• Assignment
Since the listing below shows pictures, leave them out and write out exactly the lines from the line with "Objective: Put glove" to the line with "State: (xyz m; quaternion", both included, and no others.

• Extracted entries
[Start of section]
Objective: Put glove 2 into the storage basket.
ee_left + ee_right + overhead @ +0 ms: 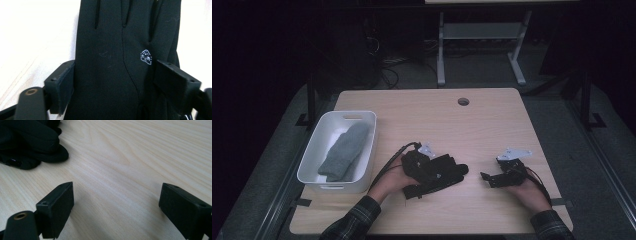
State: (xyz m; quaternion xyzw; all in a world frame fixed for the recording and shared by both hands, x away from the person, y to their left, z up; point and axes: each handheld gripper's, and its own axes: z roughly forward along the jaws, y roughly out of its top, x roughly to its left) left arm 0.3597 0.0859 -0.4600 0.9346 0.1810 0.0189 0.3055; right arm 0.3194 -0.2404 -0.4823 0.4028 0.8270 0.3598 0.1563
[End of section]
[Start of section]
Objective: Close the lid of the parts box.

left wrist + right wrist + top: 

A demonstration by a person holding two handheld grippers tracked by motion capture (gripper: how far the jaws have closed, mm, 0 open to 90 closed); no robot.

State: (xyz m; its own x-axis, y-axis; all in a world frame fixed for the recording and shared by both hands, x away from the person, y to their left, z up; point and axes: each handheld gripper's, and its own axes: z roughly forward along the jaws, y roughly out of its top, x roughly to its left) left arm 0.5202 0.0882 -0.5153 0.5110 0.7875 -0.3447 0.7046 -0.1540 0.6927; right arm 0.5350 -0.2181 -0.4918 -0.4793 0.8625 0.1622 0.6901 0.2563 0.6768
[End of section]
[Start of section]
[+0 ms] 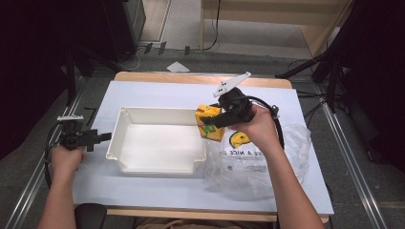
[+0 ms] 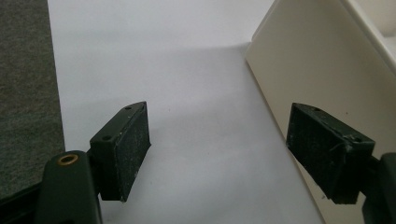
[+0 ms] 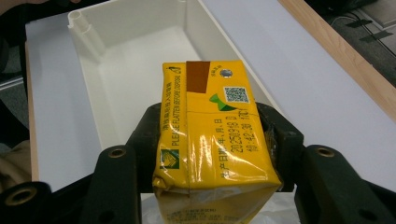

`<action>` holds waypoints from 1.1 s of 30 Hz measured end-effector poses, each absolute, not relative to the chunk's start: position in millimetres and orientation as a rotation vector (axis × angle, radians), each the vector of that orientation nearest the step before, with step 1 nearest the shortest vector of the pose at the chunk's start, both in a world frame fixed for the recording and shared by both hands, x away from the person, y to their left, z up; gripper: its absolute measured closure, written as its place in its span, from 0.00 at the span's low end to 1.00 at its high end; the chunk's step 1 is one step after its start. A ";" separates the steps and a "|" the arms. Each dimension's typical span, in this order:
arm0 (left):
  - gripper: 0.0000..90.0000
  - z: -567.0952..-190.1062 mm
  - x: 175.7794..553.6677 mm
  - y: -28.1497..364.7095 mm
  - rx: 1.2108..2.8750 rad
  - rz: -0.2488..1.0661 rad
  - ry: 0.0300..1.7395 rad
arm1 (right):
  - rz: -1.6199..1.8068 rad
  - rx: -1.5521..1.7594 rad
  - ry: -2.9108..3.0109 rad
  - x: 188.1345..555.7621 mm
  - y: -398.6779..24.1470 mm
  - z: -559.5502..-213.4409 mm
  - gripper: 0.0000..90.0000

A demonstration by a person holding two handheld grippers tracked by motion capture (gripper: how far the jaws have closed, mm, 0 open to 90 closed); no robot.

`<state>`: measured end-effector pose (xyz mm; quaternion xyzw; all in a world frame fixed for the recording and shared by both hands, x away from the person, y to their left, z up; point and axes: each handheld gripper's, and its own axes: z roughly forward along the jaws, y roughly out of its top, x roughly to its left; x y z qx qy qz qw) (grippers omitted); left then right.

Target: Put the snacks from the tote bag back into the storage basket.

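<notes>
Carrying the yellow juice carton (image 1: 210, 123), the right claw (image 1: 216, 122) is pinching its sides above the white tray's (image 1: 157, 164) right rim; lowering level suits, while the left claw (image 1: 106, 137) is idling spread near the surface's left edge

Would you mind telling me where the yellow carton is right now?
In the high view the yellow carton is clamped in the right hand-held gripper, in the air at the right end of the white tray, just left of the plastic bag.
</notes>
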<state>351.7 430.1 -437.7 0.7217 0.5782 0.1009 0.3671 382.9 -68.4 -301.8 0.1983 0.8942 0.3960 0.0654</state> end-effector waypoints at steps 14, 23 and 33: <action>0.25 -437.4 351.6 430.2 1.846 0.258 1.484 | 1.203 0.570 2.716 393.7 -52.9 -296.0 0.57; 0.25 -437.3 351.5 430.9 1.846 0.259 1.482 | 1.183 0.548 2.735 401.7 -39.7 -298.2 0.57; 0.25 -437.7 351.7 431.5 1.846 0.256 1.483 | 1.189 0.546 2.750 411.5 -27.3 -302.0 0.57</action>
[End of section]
• Result of this task
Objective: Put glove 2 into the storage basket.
ee_left + ee_right + overhead @ +0 ms: 
State: (xyz m; quaternion xyzw; all in a world frame fixed for the recording and shared by both hands, x away from the person, y to their left, z up; point and axes: each handheld gripper's, and its own axes: z roughly forward along the jaws, y roughly out of its top, x roughly to its left) left arm 0.3597 0.0859 -0.4600 0.9346 0.1810 0.0189 0.3055; right arm 0.3194 -0.2404 -0.4823 0.4028 0.8270 0.3598 0.1563

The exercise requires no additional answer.